We quantified variation in criteria pollutants at temporal scales (diurnal, daily, LD2020, and LD2021) and at a spatial scale (Talcher and Brajrajnagar sites). The coalmine complex clusters and coal-fired thermal power plants were continuously operational during the lockdown. Therefore, the findings elucidate the impact of thermal power plants and coalmine complex sites on air quality in an eastern coastal state of India. The PM_2.5 increased by about 5−12% and PM₁₀ by 3−13% during LD2020 and LD2021 at both sites. CO showed spatial variation at site #2, around a 17-54% drop, and at site #1, a 52−54% increase was observed, indicating the contribution of local activities such as forest fires, agricultural waste burning, and biofuel. Meanwhile, SO₂ and O₃ depicted contrasting trends to each other, with SO₂ illustrating a uniformly decreasing trend (28−53%) and O₃ portraying a uniformly increasing trend (41−88%) during both the pandemic year and lockdown periods. NO₂ and NO_x concentration presented random behavior, either vaguely increasing or remaining the same as the base year (8−57% temporal deviation at site #1 and 14−19% rise at site #2).
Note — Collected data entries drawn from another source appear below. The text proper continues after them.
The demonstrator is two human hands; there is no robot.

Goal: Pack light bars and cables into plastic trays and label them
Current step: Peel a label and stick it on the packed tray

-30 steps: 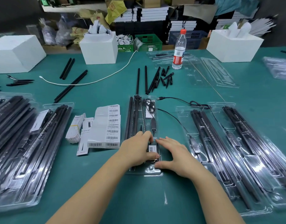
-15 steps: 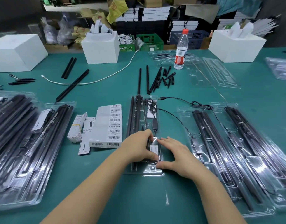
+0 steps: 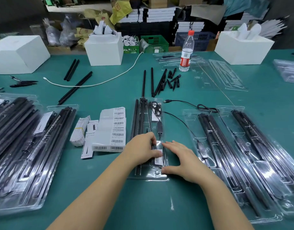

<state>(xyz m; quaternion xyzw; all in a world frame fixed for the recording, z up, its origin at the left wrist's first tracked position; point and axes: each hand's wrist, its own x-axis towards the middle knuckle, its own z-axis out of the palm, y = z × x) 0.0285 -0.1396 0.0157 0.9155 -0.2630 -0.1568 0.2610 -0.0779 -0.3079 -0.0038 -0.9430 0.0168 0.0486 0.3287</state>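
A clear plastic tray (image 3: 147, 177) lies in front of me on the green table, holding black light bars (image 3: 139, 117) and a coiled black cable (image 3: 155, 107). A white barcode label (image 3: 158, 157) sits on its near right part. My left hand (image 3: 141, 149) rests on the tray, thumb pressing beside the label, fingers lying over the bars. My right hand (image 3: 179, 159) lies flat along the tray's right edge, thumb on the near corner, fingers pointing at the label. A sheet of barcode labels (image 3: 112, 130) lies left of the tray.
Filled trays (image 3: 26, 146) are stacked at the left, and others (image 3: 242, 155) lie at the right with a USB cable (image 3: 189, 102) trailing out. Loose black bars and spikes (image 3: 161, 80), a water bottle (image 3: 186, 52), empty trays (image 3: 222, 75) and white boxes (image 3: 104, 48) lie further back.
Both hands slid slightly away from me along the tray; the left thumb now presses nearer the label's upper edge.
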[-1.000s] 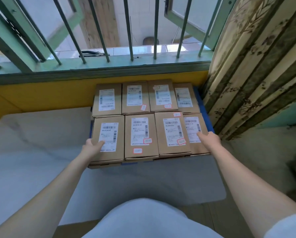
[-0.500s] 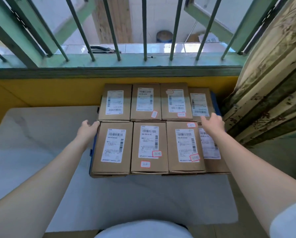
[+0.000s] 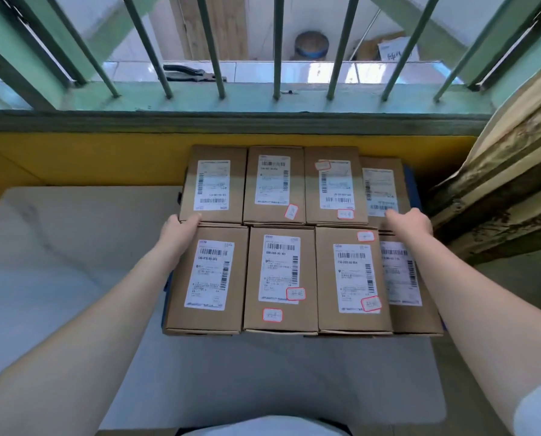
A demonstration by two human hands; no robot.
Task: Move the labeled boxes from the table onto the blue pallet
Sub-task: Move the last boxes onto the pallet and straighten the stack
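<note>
Eight brown cardboard boxes with white shipping labels (image 3: 280,275) sit in two rows of four on the blue plastic pallet (image 3: 415,187), whose edges peek out at left and right, on the white marble-patterned table (image 3: 74,247) beneath a green barred window (image 3: 275,45). The left hand (image 3: 179,229) rests at the seam between the two leftmost boxes, fingers curled over the near box's far edge. The right hand (image 3: 409,220) lies on the far-right box; whether its grip is closed, I cannot tell.
</note>
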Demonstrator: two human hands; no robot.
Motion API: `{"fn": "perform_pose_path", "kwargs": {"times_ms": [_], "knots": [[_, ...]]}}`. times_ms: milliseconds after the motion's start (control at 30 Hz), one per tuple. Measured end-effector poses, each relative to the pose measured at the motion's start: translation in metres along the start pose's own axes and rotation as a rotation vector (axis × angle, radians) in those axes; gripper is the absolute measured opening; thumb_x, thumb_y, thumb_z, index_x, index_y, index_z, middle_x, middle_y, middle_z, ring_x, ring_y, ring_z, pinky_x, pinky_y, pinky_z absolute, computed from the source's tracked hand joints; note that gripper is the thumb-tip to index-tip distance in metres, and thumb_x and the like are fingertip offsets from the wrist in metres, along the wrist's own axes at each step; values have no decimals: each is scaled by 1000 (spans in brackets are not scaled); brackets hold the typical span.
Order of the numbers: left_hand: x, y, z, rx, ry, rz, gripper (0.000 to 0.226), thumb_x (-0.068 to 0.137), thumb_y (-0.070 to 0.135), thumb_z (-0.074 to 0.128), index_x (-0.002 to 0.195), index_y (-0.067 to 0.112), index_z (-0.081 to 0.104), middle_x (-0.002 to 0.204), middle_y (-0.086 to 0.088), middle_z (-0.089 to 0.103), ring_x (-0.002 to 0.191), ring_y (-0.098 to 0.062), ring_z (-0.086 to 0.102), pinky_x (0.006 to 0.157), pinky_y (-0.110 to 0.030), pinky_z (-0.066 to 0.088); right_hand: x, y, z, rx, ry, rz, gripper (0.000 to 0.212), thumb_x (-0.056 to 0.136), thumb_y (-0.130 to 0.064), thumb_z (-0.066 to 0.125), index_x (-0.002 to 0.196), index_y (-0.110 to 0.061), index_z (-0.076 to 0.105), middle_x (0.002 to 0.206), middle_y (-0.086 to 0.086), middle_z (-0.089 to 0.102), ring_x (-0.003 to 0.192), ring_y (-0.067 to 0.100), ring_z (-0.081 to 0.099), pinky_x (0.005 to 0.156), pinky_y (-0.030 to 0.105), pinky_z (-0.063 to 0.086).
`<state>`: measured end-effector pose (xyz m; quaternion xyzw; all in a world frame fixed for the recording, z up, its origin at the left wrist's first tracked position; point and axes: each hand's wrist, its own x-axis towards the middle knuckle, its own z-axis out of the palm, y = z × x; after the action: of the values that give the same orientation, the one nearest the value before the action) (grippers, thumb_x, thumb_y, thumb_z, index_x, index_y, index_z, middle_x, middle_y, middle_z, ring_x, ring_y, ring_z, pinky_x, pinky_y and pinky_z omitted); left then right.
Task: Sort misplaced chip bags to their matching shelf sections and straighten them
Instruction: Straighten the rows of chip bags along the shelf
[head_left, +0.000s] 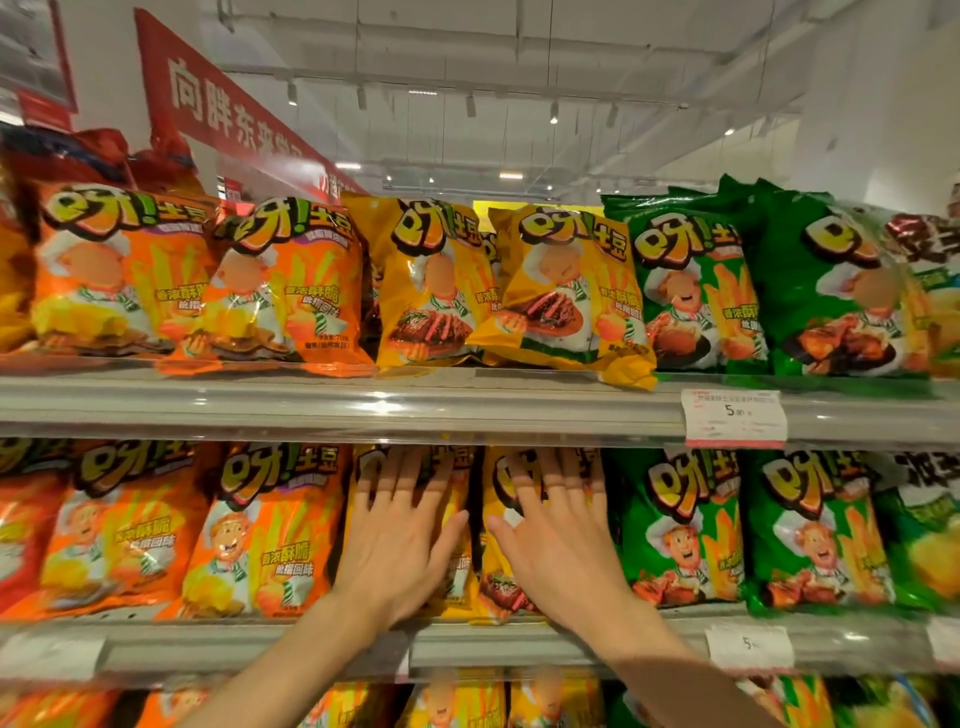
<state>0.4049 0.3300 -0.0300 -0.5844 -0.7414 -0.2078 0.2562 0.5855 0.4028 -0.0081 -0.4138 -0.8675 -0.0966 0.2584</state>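
Glossy yellow bags (467, 561) under flat hands

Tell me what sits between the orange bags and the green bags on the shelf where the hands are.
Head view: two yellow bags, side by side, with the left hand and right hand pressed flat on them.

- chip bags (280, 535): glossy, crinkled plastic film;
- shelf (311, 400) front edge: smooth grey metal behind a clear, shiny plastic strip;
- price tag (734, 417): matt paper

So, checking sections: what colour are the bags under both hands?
Yellow bags, between orange and green sections; the head view shows it.
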Motion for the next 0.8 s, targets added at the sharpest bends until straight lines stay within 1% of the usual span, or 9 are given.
{"fn": "perform_pose_path", "kwargs": {"times_ms": [67, 133, 233, 300, 500, 600, 667, 733, 800], "knots": [[-1, -4, 6, 17, -8, 18, 64, 101, 60, 21, 149, 24, 42, 154, -12, 40, 148, -29, 25, 117, -53, 12, 3, -7, 10, -2, -30, 33, 63, 98, -62, 28, 136, -20, 55, 126, 15, 65, 127, 37, 53, 109, 65, 26], [-1, -7, 9, 28, -12, 20, 64, 101, 60, 21, 151, 24, 38, 156, -12, 37, 150, -27, 19, 118, -55, 12, 3, -8, 15, -21, -13, 38, 65, 98, -62, 27, 137, -19, 56, 129, 16, 63, 131, 37, 50, 112, 68, 19], [-2, -6, 11, 30, -13, 10, 64, 101, 60, 20, 151, 24, 38, 156, -13, 37, 150, -28, 20, 117, -58, 18, 1, -11, 16, -50, -7, 27, 68, 98, -62, 25, 145, -19, 48, 138, 17, 57, 137, 38, 42, 113, 70, 15], [-2, -6, 11, 31, -11, 6, 64, 101, 60, 20, 151, 23, 38, 156, -13, 37, 150, -28, 20, 116, -59, 19, 2, -12, 19, -40, -3, 35, 68, 99, -63, 21, 146, -21, 47, 138, 17, 57, 138, 38, 42, 112, 70, 16], [-3, -9, 11, 14, -21, 14, 63, 102, 59, 21, 152, 24, 35, 158, -12, 33, 152, -28, 13, 117, -59, 17, 3, -11, 23, -13, 14, 48, 63, 100, -60, 22, 141, -21, 50, 133, 14, 60, 133, 36, 47, 111, 68, 23], [-4, -13, 10, -18, -20, 32, 62, 102, 58, 20, 152, 25, 36, 158, -11, 33, 152, -25, 9, 119, -57, 10, 2, -6, 23, 69, 35, 38, 65, 100, -62, 17, 139, -21, 49, 138, 9, 55, 138, 31, 40, 115, 61, 20], [-4, -16, 8, -67, -2, 38, 61, 102, 58, 21, 149, 25, 40, 157, -9, 36, 152, -24, 12, 119, -54, 8, 0, -2, 19, 130, 54, 43, 66, 100, -61, 17, 139, -18, 46, 139, 8, 51, 136, 29, 37, 118, 54, 18], [-4, -15, 2, -117, 26, 34, 60, 102, 58, 22, 146, 24, 44, 151, -9, 44, 148, -26, 23, 119, -50, 10, -5, 5, 12, 177, 95, 67, 67, 99, -61, 19, 140, -14, 43, 136, 9, 50, 131, 29, 39, 117, 49, 22], [-2, -8, -3, -150, 52, 29, 58, 100, 56, 26, 141, 21, 48, 138, -14, 54, 134, -32, 42, 112, -49, 25, -13, 16, 2, 225, 152, 98, 64, 99, -59, 27, 142, -13, 40, 138, 11, 44, 132, 29, 37, 115, 44, 28]]}}
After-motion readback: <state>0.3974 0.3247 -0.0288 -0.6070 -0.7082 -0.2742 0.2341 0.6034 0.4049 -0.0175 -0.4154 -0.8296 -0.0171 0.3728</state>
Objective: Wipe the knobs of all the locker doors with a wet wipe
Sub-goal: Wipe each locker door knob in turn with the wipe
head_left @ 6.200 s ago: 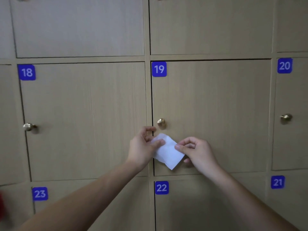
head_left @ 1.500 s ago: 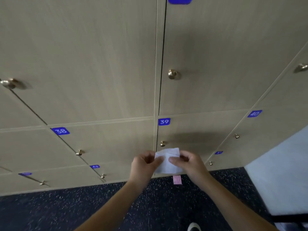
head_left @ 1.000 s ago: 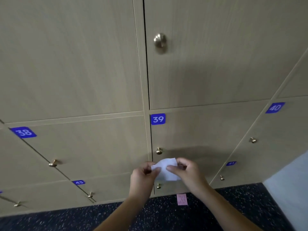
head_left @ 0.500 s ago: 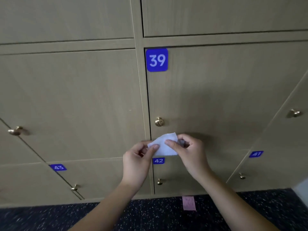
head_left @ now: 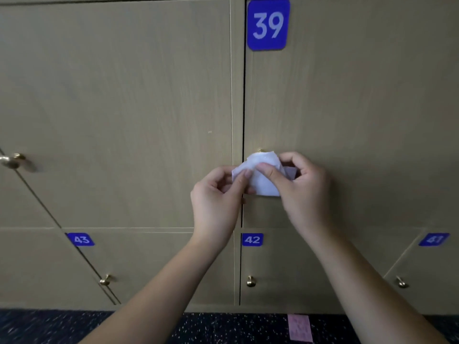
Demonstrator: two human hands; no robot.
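Observation:
A white wet wipe [head_left: 263, 173] is held up against the door of locker 39 [head_left: 347, 108]. My left hand [head_left: 218, 202] pinches its left edge and my right hand [head_left: 301, 187] pinches its right side. The wipe covers the brass knob of door 39 [head_left: 260, 151], of which only a sliver shows above the wipe's top edge. Below, in the bottom row, are the knob of door 42 [head_left: 250, 281], the knob of door 43 [head_left: 105, 280] and the knob of door 41 [head_left: 401, 282].
Another brass knob [head_left: 11, 160] sticks out of the door at the far left. A dark speckled floor [head_left: 223, 328] runs along the bottom, with a pink slip [head_left: 299, 327] lying on it below door 42.
The view dropped from lockers 18–20 to the low rows and came close to door 39. Both hands lifted the wipe from below the knob up onto it.

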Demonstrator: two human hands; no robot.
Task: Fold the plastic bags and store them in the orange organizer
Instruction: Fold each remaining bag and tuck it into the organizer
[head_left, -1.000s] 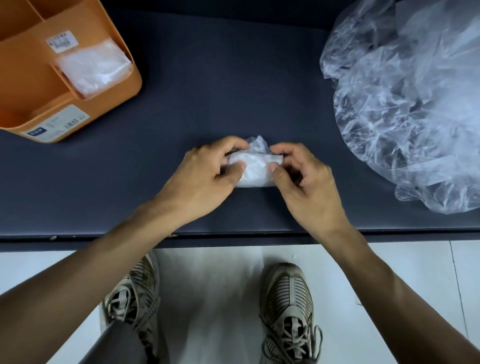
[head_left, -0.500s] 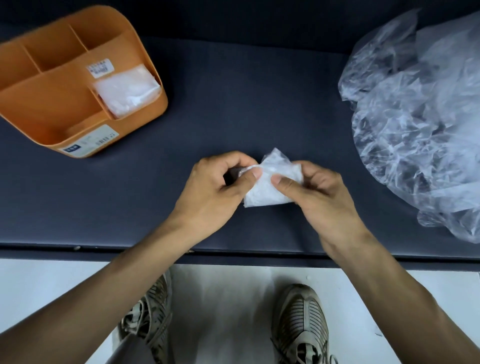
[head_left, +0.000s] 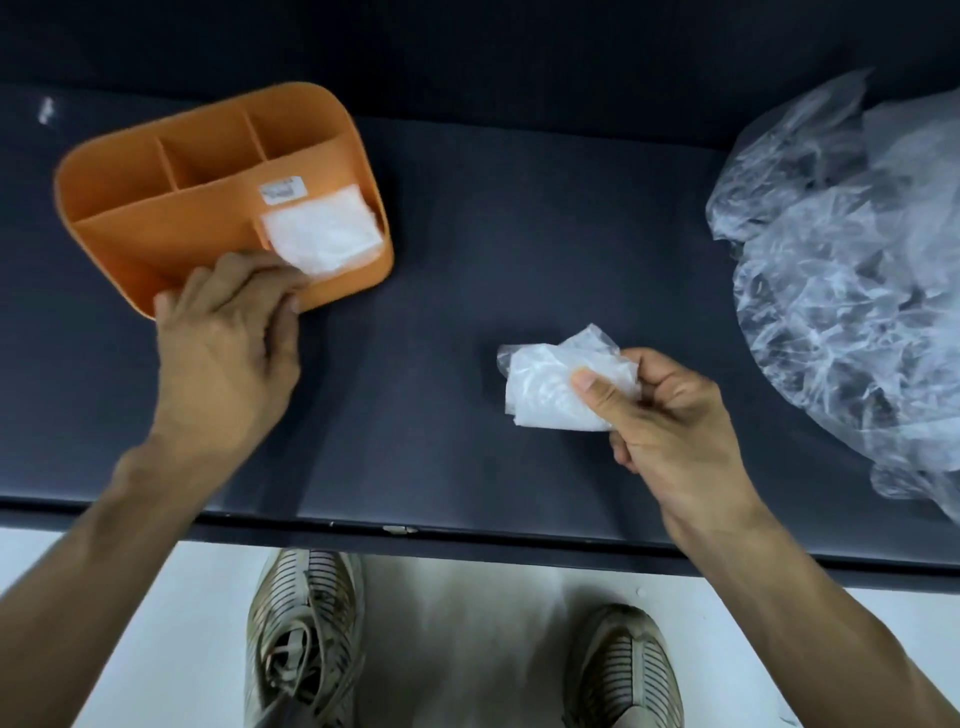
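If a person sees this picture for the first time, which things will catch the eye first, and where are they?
The orange organizer at the far left stands out on the dark table, with a folded bag already in its near right compartment and the left hand at its near edge. Near the middle, the right hand pinches another folded bag. A big pile of clear bags fills the right side.

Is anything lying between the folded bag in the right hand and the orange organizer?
Nothing visible lies on the dark table between the folded bag, pinched by the right hand, and the orange organizer. The left hand rests at its near edge, and its near right compartment already holds a stored folded bag.
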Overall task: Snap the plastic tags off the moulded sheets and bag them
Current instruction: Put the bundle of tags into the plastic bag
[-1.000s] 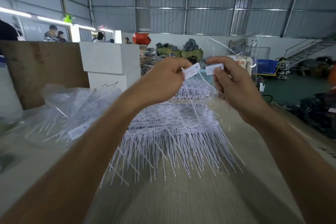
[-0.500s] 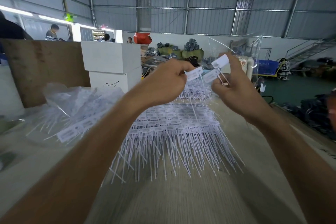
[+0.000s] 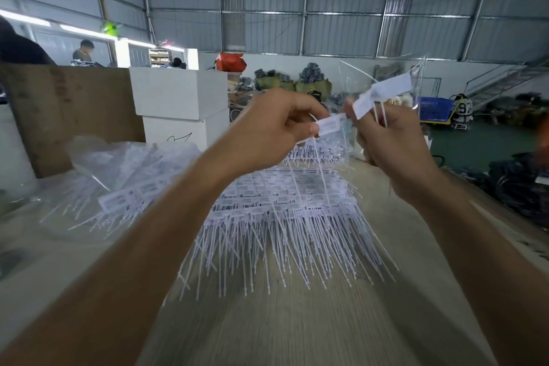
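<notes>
On the bench (image 3: pixel 297 333) we've still got the big stack of moulded sheets (image 3: pixel 282 205) sitting right under our hands, with a heap of bagged tags (image 3: pixel 118 184) off to the left, so there's plenty left to snap. Up top, our right hand (image 3: pixel 392 151) has swung up and away over the last second; it's now pinching a couple of loose tags (image 3: pixel 383 92) by their stems, flat ends sticking up, with the clear bag (image 3: pixel 416 80) apparently caught in the same grip, though it's hard to tell. Our left hand (image 3: pixel 267 134) hasn't really moved and keeps its pinch on one more tag (image 3: pixel 331 123) between thumb and finger. Looks to us like that last one just came free, so bagging's probably next.
</notes>
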`<state>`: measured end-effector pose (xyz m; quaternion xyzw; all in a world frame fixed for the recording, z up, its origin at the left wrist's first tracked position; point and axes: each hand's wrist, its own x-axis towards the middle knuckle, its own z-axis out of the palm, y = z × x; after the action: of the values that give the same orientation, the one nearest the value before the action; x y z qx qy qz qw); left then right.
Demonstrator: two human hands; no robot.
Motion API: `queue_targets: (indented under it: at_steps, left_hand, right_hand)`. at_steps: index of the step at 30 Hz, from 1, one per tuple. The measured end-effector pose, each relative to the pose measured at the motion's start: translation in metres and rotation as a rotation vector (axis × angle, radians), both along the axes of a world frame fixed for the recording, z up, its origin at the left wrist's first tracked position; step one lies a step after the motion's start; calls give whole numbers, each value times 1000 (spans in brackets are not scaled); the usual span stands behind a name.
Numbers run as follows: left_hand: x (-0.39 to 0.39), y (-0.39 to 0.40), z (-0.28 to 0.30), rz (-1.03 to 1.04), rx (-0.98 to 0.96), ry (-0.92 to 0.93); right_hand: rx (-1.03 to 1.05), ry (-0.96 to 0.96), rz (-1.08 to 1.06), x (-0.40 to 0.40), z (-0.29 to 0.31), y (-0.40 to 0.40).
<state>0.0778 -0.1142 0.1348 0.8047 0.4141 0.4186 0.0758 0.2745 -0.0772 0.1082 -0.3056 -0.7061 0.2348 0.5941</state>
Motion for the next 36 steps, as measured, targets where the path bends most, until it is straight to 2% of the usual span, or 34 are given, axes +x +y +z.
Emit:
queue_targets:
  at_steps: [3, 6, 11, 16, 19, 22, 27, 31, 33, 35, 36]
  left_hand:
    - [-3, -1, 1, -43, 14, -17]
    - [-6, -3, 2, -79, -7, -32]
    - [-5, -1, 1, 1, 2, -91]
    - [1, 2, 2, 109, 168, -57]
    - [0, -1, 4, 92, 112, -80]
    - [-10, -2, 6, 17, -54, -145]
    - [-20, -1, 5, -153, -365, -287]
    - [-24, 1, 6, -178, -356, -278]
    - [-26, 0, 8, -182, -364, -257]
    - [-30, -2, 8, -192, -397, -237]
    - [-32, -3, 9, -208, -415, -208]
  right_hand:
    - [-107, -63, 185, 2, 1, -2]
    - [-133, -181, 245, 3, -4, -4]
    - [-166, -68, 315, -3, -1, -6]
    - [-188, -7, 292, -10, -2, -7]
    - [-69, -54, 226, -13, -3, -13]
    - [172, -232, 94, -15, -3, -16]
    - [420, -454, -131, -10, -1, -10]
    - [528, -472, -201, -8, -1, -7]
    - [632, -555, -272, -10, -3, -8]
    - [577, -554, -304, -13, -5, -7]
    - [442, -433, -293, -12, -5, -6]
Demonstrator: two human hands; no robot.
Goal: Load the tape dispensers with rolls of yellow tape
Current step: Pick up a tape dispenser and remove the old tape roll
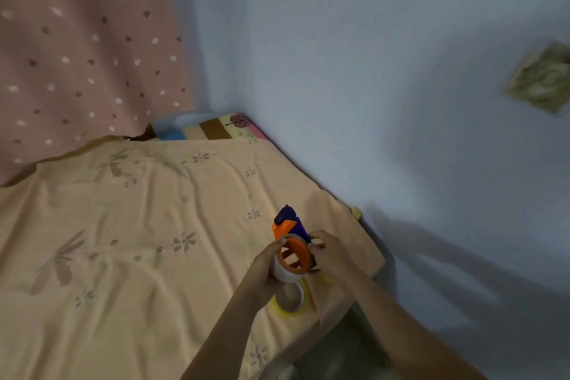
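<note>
Left hand [267,268]: grasps tape roll [288,265] on its left side | Right hand [331,253]: grasps tape dispenser [288,224] on its right side | Tape roll: between both hands, seated on orange hub of dispenser | Second tape roll [293,299]: on bed [138,225], just below the hands, partly hidden.

Held an orange and blue tape dispenser [288,231] with both hands, left hand [267,265] and right hand [331,251], lower centre, above a yellow tape roll [293,299] on the peach sheet [138,225].
</note>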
The current study results conflict with other cities and industrial sites in India and around the world in reference to the pandemic year and COVID-19 lockdowns.

These pollution sources pose a significant health risk, as well as mortality and economic loss at a regional and state level. The results suggest that irrespective of pandemic restrictions excessive risk increased 3−8% and premature death increased 58−62% compared to the base year 2019. Except for CO and O₃, all criteria pollutants caused substantial attribution of premature mortality (PM_2.5: 16−26%; PM₁₀: 31−43%; NO₂: 15−21% and SO₂: 4−7%). This cost society 86−136 million USD. The results also advocate the need for improved emission regulations in coal clusters and coal-based thermal power plants. The results are significant as well as indicative that in order to clean the environment we should shift toward green energy sources for power and energy production. In parallel, governments must take the pollution issue seriously in these coal clusters and industrial belts, and environmental standards must be enforced and strictly maintained. The results demonstrate the need for replacement of fossil fuels by renewable energy sources, and the results should put pressure on local bodies toward meeting 2030 carbon emission reduction targets in India. The results may be handy for decision makers and local engineers for environmental management and for new insights in terms of air quality modelling, since several models are now used, as a real-world tool for improved and efficient management of the environment.